But how does the fact that they have the ability to absorb more energy without the bonds breaking explain the fact that it requires more heat to raise the temperature? From what I gather, this question seems to be more one of efficiency (i.e. how much of the heat is converted into internal energy and how much is converted into rotational/etc).
 
Is this just a degrees of freedom thing? If you put energy in a block of metal, all the atoms can really do is to vibrate. If you put the same amount of energy into the same mass of water, the molecules can move about, spin, stretch and wobble (plus, there's more particles there to begin with) so it takes more energy to get them to also vibrate the same amount as the metal.

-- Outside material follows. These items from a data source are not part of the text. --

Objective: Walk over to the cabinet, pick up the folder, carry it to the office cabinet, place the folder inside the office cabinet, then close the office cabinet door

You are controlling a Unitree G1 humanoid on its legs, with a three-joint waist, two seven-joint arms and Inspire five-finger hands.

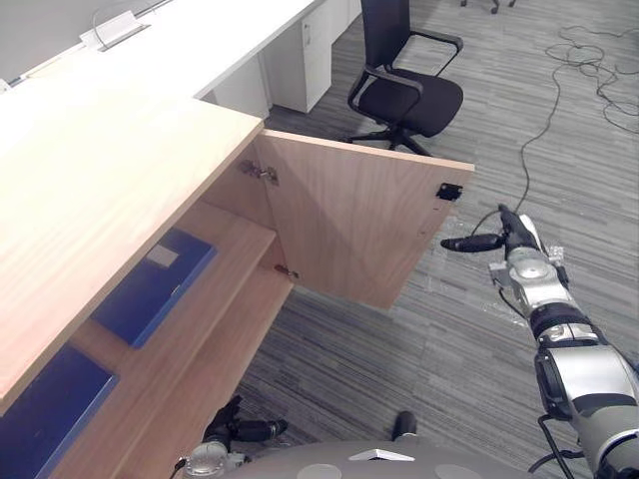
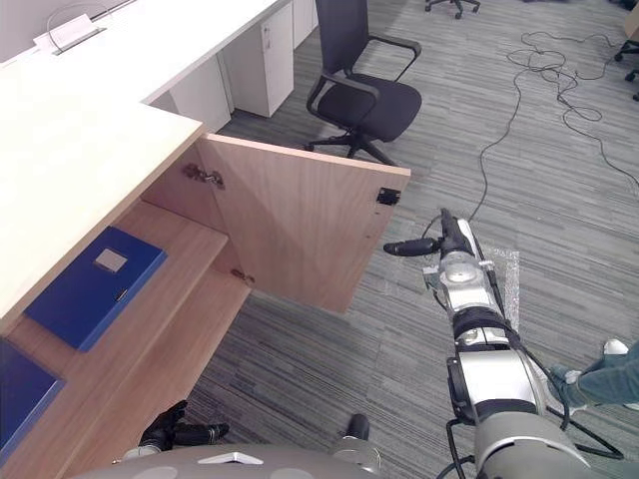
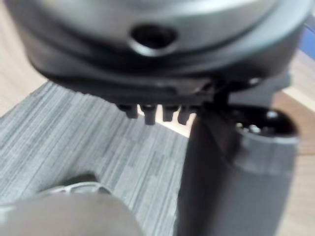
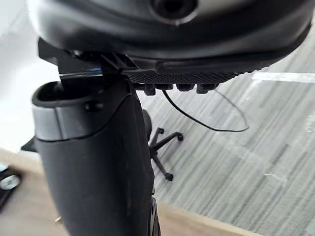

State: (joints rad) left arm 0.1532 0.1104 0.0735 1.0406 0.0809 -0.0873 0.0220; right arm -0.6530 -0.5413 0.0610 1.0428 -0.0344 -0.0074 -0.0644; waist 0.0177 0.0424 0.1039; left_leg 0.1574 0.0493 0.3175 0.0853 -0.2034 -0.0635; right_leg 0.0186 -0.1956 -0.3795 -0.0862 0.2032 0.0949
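Blue folder is lying flat on the upper shelf inside the wooden cabinet, white label up, long side running roughly along the shelf. So as far as I can judge the putting-away part is done and what's left is the door. A second blue folder sits one level down, toward the near corner. The door stands wide open, swung out over the carpet. Its inner face is turned toward the robot, the hinges are on the far side by the cabinet, and the small black catch is up at the free corner. That free edge is the bit that matters. The right hand is parked just beside it on the outside, thumb sticking out sideways toward the edge and fingers loose and straight, holding nothing. I can't tell if the thumb tip actually touches the wood. My guess is it has to get round behind that edge and sweep the door back toward the shelves. The left hand hangs low near the cabinet's bottom front, relaxed and empty, well away from the door's free edge, so the right one is clearly the closer pick. The black office chair sits past the door.
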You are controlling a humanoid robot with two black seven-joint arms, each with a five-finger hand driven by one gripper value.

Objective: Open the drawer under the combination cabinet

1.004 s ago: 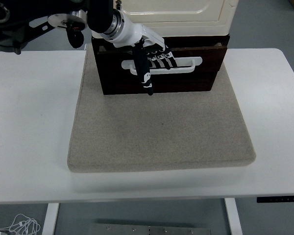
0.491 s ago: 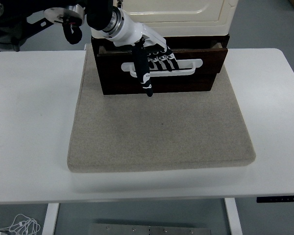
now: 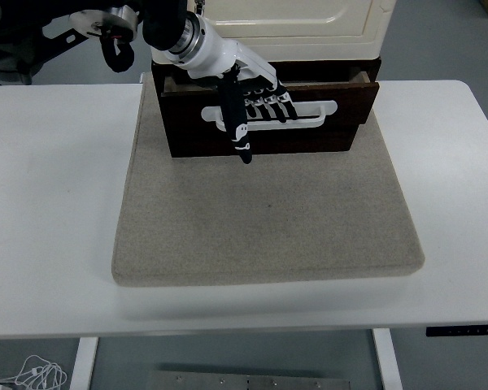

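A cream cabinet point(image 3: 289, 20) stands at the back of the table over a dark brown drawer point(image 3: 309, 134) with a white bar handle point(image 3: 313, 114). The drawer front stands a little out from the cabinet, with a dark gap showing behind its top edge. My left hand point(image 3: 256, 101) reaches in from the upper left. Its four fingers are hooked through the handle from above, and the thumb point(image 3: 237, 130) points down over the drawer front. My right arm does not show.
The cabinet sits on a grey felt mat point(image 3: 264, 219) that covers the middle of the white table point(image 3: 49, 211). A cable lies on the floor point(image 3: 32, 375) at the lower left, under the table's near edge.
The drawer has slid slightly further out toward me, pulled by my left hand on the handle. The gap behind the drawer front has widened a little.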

Conceptually, consider the thermometer+material system. At thermal equilibrium, every degree of freedom (of every particle in this combined system) will have the same amount of energy on average. The height of the thermometer is obviously proportional to the average energy per degree of freedom (firstly of the mercury particles), so (at a given temperature) the total energy must be be determined by total number of particles and degrees of freedom in the material.

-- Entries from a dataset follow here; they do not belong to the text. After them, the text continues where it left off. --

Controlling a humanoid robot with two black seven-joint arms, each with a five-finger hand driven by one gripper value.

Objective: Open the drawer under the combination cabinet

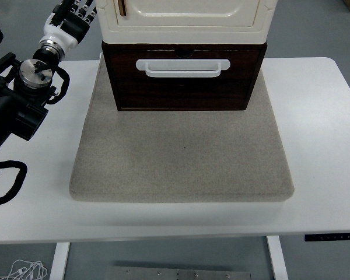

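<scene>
A: Where is the left hand [76, 14]?

B: Up at the far left corner, raised beside the cabinet [186, 20] and close to its left side. Only part of it shows; the picture's top edge cuts it off. I see dark fingers and a white wrist cuff, but I cannot tell whether the fingers are spread or curled. Nothing shows in its grip.

A: And the arm [23, 99] behind it?

B: Black, coming in from the left edge over the worktop [321, 116], with a round metal joint cap facing up. A black strap loop [6, 184] lies lower down near the left edge. The right arm is not in view.

A: The drawer [184, 76]?

B: Dark brown, directly under the cream cabinet, at the far centre. Its front sticks out a little past the cabinet's front. A white bar handle [182, 67] runs across the upper part of the front. Nothing touches it.

A: What do they stand on?

B: A grey felt-like mat [181, 157], square with rounded corners, lying on the white worktop. The mat's near part is bare. The worktop shows on both sides and along the near edge.

A: The room?

B: Grey floor beyond and below. A small control panel [332, 236] sits on the near edge at the right, a white leg [277, 259] below it, and white cable [26, 271] coils on the floor at lower left.
</scene>
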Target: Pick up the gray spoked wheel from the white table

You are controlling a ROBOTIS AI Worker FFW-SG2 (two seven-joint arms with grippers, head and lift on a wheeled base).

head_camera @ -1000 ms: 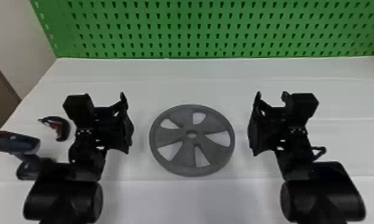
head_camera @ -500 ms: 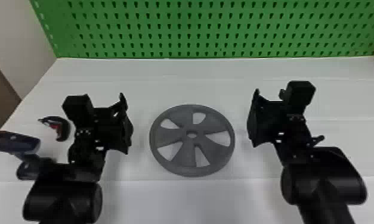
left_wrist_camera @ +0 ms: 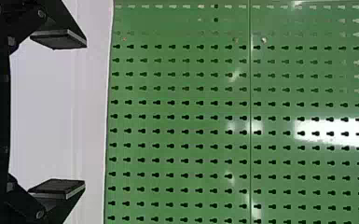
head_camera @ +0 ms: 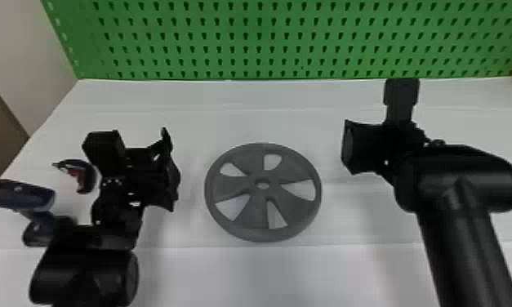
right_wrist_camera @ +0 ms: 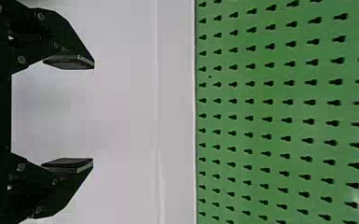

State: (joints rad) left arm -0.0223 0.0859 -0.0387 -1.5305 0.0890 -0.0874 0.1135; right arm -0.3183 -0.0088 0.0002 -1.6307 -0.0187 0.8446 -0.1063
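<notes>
My left gripper (head_camera: 170,169) is to the left of the gray spoked wheel (head_camera: 242,190), apart from it. The wheel lies flat on the white table (head_camera: 267,273), midway between my arms. My right gripper (head_camera: 347,147) is to the wheel's upper right, also apart from it. In the left wrist view, my left gripper (left_wrist_camera: 58,114) stands open with nothing between its fingers. The right wrist view shows my right gripper (right_wrist_camera: 70,114) open too, with bare table behind the gap.
A blue and black power drill (head_camera: 24,195) and a small dark tool with a red part (head_camera: 88,176) lie at the left, beside my left arm. A green pegboard (head_camera: 267,36) rises along the table's back edge.
My right arm has swung and turned: its gripper has shifted slightly, and its wrist and forearm now stand higher in the head view. The left arm and the wheel have stayed put.
</notes>
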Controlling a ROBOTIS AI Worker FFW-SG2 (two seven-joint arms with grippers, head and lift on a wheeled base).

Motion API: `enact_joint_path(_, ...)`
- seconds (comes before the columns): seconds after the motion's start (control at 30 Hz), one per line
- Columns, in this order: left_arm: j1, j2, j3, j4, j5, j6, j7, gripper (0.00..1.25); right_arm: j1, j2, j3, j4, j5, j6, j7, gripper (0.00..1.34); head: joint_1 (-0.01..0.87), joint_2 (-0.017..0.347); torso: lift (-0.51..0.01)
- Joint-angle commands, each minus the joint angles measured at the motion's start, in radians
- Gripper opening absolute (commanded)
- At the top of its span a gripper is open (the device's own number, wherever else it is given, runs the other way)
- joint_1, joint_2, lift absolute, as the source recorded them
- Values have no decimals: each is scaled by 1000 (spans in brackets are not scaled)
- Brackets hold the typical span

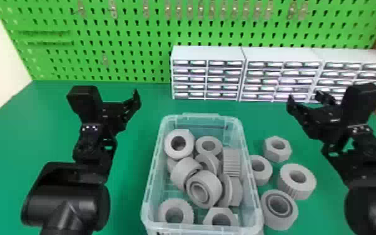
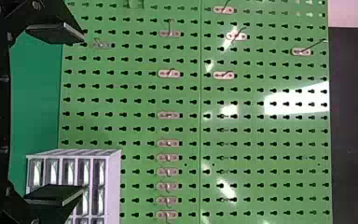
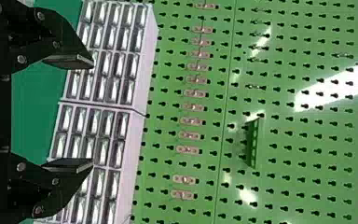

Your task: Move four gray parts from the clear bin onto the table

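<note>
By my count the four were out. On the green table (image 1: 128,200), to the right of the clear bin (image 1: 204,114), lay a hex nut (image 1: 269,152), a plain ring (image 1: 267,177), a ribbed ring (image 1: 303,188) and a collared nut (image 1: 271,219). The plain ring and the collared nut sat just beside the bin's wall; the other two lay a little farther out. I judged the moving finished, with nothing left but to keep clear of the parts.

My left gripper (image 2: 80,114) had its fingers spread with nothing between them, and my right gripper (image 3: 92,114) was likewise parted and unladen.

The bin held a good many more gray parts. A broad nut (image 1: 169,147) and a round ring (image 1: 200,147) lay at the far end, a ridged gear (image 1: 231,162) stood by the right wall, and a thick collar (image 1: 214,187) leaned on a tilted cylinder (image 1: 181,172) in the middle. Nearest me were a toothed ring (image 1: 184,207) and another hex nut, partly behind the near rim.
</note>
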Motion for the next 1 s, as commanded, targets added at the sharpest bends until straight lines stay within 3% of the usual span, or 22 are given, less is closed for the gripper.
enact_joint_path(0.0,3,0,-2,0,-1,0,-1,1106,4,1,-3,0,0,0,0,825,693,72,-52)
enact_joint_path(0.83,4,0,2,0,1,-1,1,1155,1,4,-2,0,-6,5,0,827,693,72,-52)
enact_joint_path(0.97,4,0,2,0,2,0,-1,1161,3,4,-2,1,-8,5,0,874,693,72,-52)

arunma, I don't think it has anything to do with breaking bonds. More that something like He gas (spherically symmetric) can't rotate (since, er, you wouldn't be able to detect if it did.. I think this is a QM thing) whereas H2 gas (little diatomic molecules) obviously can (although not about their axis of symmetry.. whereas steam molecules can, giving it an even higher capacity per mol).
 
Izzhov said:
I am a beginner in thermodynamics; all I know is how heat is transferred, rotational/translational/vibrational/internal energy, and the law of conservation of energy. I recently learned about specific heat capacity, and I was wondering: why is it that different substances convert varying ratios of the heat they receive into internal energy,
Actually, most substances have the same molar heat capacity (per accessible degree of freedom). You will see departures, when certain degrees of freedom are partially constrained, or in the case of metals at low temperatures, there will be departures due to the contribution to the internal energy from the free electrons. There are also some other more exotic deviations from the expected heat capacity behavior for some materials.

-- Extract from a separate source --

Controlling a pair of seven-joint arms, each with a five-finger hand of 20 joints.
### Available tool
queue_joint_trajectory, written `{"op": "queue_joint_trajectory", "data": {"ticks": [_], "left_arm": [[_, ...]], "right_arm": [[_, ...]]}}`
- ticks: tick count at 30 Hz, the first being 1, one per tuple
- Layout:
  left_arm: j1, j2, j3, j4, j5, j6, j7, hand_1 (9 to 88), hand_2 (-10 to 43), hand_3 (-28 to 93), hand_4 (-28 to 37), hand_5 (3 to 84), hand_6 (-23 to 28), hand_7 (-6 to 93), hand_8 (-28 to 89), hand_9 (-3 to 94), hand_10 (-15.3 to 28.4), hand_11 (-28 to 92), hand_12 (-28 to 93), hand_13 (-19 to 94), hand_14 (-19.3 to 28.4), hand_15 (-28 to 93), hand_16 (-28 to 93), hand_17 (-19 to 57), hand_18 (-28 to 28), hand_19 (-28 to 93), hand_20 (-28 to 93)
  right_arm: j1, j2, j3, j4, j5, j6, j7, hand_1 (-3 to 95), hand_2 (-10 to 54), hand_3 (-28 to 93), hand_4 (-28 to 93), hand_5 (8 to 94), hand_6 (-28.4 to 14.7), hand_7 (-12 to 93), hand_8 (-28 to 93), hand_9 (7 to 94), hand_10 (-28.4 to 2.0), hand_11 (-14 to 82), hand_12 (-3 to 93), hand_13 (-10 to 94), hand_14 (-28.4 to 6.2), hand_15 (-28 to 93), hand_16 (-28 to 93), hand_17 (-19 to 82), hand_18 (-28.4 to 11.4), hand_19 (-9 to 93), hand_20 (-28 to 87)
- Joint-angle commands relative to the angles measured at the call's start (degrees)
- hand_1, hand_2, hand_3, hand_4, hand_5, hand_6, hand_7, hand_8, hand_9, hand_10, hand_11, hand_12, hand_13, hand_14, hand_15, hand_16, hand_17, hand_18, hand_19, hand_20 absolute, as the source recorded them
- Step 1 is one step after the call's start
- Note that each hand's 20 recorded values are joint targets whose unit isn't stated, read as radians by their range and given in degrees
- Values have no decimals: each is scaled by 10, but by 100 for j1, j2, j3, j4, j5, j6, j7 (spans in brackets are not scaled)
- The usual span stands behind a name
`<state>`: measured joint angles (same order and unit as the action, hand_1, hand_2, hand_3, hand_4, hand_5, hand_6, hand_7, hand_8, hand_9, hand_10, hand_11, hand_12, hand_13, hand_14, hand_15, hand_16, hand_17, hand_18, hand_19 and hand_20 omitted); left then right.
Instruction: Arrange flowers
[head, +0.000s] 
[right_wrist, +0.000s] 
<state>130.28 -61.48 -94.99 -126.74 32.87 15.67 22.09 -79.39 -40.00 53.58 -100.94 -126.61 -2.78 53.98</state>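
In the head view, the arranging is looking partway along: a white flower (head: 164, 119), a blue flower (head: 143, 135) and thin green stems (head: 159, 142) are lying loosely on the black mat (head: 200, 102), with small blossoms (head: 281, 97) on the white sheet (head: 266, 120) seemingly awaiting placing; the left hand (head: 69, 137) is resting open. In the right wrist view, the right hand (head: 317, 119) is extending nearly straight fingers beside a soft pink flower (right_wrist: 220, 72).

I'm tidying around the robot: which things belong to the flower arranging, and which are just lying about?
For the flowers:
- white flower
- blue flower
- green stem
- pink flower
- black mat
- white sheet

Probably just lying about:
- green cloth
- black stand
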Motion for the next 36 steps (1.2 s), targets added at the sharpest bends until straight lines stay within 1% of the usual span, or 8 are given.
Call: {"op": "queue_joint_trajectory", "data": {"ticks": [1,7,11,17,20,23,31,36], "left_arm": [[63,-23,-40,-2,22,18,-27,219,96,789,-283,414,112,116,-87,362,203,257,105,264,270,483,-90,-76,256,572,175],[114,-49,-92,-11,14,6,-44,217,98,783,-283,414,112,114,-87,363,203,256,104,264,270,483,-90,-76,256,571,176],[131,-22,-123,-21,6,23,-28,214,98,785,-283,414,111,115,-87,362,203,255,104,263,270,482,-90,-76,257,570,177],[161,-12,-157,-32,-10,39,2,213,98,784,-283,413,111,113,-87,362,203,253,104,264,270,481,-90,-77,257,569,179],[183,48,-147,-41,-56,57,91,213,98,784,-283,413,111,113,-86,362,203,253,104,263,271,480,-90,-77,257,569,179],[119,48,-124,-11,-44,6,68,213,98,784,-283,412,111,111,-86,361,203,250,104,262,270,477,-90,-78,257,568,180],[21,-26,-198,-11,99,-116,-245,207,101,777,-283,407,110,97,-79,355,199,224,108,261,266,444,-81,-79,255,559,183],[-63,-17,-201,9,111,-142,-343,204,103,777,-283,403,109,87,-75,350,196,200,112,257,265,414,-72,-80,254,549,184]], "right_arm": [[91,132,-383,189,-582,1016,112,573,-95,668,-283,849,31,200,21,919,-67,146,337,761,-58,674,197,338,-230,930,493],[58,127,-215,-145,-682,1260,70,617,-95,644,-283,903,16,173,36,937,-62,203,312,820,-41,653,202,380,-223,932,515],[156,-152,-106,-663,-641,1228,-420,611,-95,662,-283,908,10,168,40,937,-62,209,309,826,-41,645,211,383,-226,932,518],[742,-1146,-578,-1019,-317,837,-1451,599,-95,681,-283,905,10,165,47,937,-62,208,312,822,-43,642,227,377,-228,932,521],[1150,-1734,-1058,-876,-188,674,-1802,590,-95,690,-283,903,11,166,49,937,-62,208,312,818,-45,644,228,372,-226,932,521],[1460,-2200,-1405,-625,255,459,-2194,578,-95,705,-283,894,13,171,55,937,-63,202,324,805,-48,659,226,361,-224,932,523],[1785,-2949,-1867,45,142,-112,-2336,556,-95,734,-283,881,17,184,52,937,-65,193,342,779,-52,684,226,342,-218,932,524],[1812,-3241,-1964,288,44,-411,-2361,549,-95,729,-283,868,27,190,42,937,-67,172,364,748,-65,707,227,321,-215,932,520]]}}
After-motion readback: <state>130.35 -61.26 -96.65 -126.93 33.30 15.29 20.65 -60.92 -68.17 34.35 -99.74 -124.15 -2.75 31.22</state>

All ideal gases of the same atomicity (and hence having the same number of degrees of freedom) have, in theory, the same (molar) specific heat. The same is also true of all crystalline solids (at high enough temperatures - see Dulong-Petit law).
 
Gokul43201 said:
Actually, most substances have the same molar heat capacity (per accessible degree of freedom). You will see departures, when certain degrees of freedom are partially constrained, or in the case of metals at low temperatures, there will be departures due to the contribution to the internal energy from the free electrons. There are also some other more exotic deviations from the expected heat capacity behavior for some materials.

All ideal gases of the same atomicity (and hence having the same number of degrees of freedom) have, in theory, the same (molar) specific heat. The same is also true of all crystalline solids (at high enough temperatures - see Dulong-Petit law).

Okay... I got think I most of that, but what are departures and degrees of freedom?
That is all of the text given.